É realmente algo que foge do trivial.

E é muito massa que exista justamente um exemplo contrário a essa frieza e inumanidade. O calor, a descoberta do outro e a relação de amor verdadeiro é retratada no casalzinho fofuxo do Oskar e da vampira Eli. Palmas pros atores mirins, por terem demonstrado emoções de maneira profunda, mesmo tão novos. Eu li que a escolha do elenco demorou um ano pra ser finalizada. Olha, valeu a pena. Sob direção brilhante, esses dois puderam mostrar um talento extremamente bem conduzido e, não só isso, um perfil de apresentação que se encaixou como uma luva para o que os personagens demandavam - aquele jeito todo particular de mostrar um olhar profundo e humano nas cenas de close demorado, de quem está genuinamente acostumado a momentos solitários e que aprecia a companhia dos próprios pensamentos em horas de sadia reflexão (ou talvez de horas exageradas e nem tão sadias, vai saber...).

Esses dois personagens, que se sentem em conflito com o mundo, incompreendidos, e agora descobrindo uma relação salvadora para ambos, complementam-se nas nas fortitudes. Oskar ensina a vampira a existência da gentileza e da aceitação do diferente, enquanto ela, com sua sabedoria burilada na existência secular, ensina o garoto a não ser saco de pancada alheio. Essa simbiose, tecida de forma minuciosa pelo autor do livro, figura realmente como a trilha da superação e da felicidade.

No final do filme, a cena demonstra uma coisa muito singela, que representa a síntese da mensagem toda. Não vou falar pra não melar o impacto. Só estou levando uma gota de mel na sua língua pra aumentar a curiosidade. :)

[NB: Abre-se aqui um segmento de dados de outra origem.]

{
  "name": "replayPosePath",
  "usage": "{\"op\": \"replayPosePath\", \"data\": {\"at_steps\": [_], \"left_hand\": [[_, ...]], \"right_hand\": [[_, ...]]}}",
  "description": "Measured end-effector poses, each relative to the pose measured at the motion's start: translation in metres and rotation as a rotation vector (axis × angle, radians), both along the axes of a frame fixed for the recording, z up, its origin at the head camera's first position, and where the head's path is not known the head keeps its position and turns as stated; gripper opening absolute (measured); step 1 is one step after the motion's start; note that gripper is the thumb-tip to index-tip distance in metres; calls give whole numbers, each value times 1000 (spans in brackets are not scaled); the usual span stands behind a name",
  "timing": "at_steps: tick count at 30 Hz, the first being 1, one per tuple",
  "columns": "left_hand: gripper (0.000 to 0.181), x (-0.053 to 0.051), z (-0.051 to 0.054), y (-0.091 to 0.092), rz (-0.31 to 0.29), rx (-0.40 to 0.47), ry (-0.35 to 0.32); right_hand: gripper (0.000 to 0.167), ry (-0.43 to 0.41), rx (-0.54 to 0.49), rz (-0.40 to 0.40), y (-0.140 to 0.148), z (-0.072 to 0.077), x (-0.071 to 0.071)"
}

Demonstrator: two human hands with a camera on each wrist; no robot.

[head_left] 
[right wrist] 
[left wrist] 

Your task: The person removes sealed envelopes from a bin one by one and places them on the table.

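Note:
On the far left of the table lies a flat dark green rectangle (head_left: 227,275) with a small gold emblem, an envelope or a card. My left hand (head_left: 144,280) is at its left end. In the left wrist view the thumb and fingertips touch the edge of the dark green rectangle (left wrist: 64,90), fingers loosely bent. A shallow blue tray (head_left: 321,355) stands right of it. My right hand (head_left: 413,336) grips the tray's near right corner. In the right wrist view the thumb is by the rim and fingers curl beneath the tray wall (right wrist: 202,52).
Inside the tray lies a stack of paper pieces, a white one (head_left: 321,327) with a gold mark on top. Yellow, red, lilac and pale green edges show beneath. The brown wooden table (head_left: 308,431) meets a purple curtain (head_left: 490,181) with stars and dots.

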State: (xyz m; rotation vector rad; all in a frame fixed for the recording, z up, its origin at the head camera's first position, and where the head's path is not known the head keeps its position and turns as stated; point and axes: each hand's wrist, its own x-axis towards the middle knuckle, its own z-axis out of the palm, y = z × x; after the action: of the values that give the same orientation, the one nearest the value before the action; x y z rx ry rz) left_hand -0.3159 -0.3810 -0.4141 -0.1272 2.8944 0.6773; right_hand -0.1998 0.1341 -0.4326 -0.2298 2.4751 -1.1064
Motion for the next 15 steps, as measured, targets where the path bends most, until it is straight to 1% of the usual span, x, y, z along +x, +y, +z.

PS: mais uma gotinha de mel: existem ainda dois sub-temas muito fortes e presentes que são trabalhados no filme, nos quais nem trisquei (um é identidade sexual, o outro moralidade de bem e mau). Isso é só pra dizer como essa obra-prima é inusitada ao trabalhar com uma carga tão complexa de mesclagem. Se gostar, leia o livro, que é mais complexo ainda. Não li, mas tenho certeza que vale a pena, senão pela habilidade literária, pela riqueza da mensagem.